Work instructions — Return the listing exactly as it appears, but strip out the images.

Material provided —
· · · · ·

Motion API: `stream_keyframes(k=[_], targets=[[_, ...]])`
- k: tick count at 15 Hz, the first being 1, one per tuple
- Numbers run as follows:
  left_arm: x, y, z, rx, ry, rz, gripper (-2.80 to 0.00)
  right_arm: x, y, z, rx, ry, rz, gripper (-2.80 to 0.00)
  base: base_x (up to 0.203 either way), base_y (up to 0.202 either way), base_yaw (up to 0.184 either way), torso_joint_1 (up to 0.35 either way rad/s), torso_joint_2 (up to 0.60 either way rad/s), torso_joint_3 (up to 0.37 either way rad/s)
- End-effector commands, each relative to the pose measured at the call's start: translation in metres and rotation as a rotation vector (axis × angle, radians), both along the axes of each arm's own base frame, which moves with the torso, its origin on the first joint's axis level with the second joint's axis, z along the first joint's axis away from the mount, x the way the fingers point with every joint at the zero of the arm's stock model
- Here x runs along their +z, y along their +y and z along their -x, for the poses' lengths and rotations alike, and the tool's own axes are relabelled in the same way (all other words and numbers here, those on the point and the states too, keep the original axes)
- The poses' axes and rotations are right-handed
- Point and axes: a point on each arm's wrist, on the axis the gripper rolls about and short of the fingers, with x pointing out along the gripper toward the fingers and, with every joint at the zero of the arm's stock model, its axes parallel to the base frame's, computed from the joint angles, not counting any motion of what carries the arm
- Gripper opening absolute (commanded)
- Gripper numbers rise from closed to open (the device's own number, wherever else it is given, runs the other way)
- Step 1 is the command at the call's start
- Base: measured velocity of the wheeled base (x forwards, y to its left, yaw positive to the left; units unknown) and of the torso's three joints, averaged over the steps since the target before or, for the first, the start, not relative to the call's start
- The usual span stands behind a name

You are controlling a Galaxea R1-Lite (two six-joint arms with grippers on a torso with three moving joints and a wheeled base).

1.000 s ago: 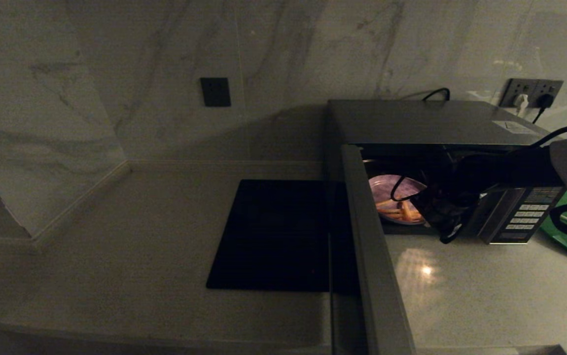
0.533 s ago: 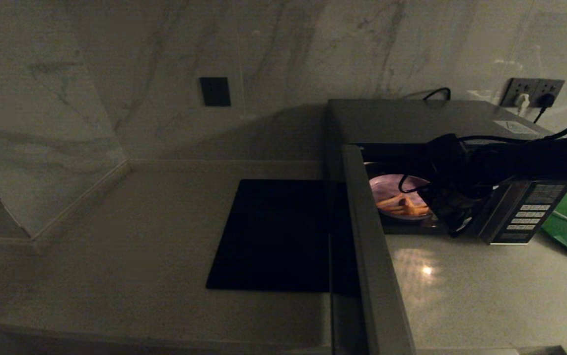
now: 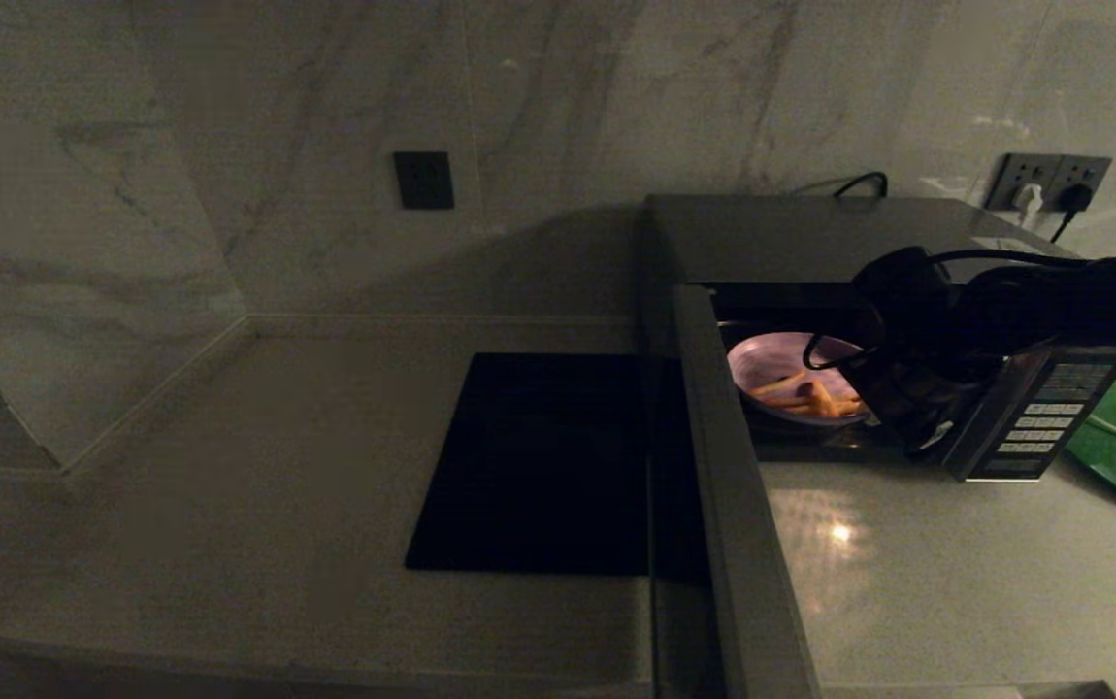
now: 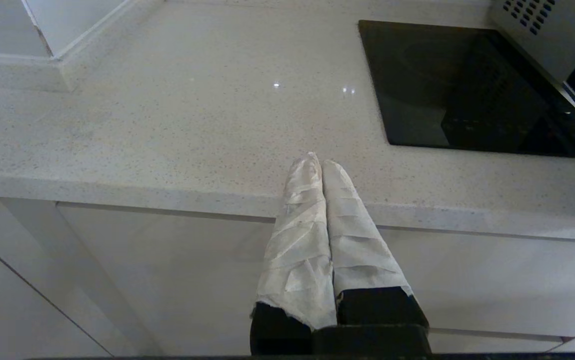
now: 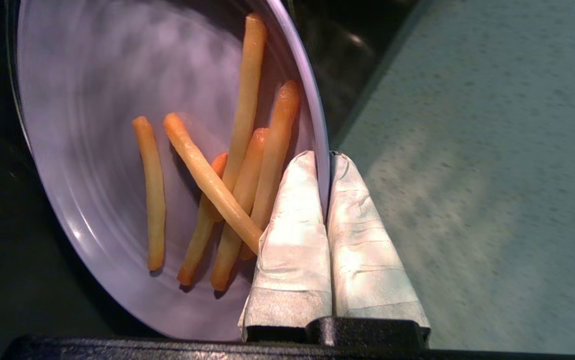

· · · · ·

Exercise result —
Motion API: `stream_keyframes(k=[_], targets=[[_, ...]])`
- k: tick count at 15 Hz, the first being 1, one per tuple
- Numbers run as follows:
  left_arm: x, y, z, rx, ry, rz, gripper (-2.80 to 0.00)
  right_arm: x, y, z, rx, ry, rz, gripper (-2.80 to 0.00)
  base: base_x (up to 0.203 either way), base_y (up to 0.202 either way), base_yaw (up to 0.184 either way), torso_joint_1 (up to 0.35 either way rad/s), torso_joint_2 (up to 0.60 either way rad/s), torso_joint_3 (up to 0.37 either way rad/s)
- End-effector commands, each relative to the pose measured at the call's start: translation in metres and rotation as a rotation vector (axis × angle, radians), both along the axes of each arm's own base frame, which moves with the torso, its origin on the first joint's axis level with the second joint's axis, z along the first joint's axis away from the mount, x the way the fingers point with every joint at the zero of the arm's stock model
- Here x runs along their +z, y along their +y and z along their -x, for the poses' lengths and rotations alike, and the tool's own axes are relabelled in the same way (all other words and numbers here, those on the point and the states too, keep the original axes)
- The poses' axes and rotations are right-handed
- Point and axes: a point on each arm's wrist, on the axis the gripper rolls about and short of the fingers, with x pointing out along the gripper toward the fingers and, with every joint at the zero of the arm's stock model, its axes parallel to the base frame's, computed from the joint angles, not counting any motion of what carries the arm
- Gripper opening absolute (commanded)
- Gripper numbers rise from closed to open (the device's own number, wherever else it is given, runs the other way)
- Step 1 is the command at the call's start
- Base: measured velocity of the wheeled base (x forwards, y to its left, yaw positive to the left; units unknown) and of the torso's three joints, averaged over the steps since the target before or, for the first, the start, not relative to the call's start
- The usual span stands behind a name

You are controlling a Galaxea R1-Lite (two six-joint arms with grippers on a torso with three moving joints and a wheeled base).

1.000 s ago: 
0.533 s ago: 
now: 
now: 
now: 

The output is done.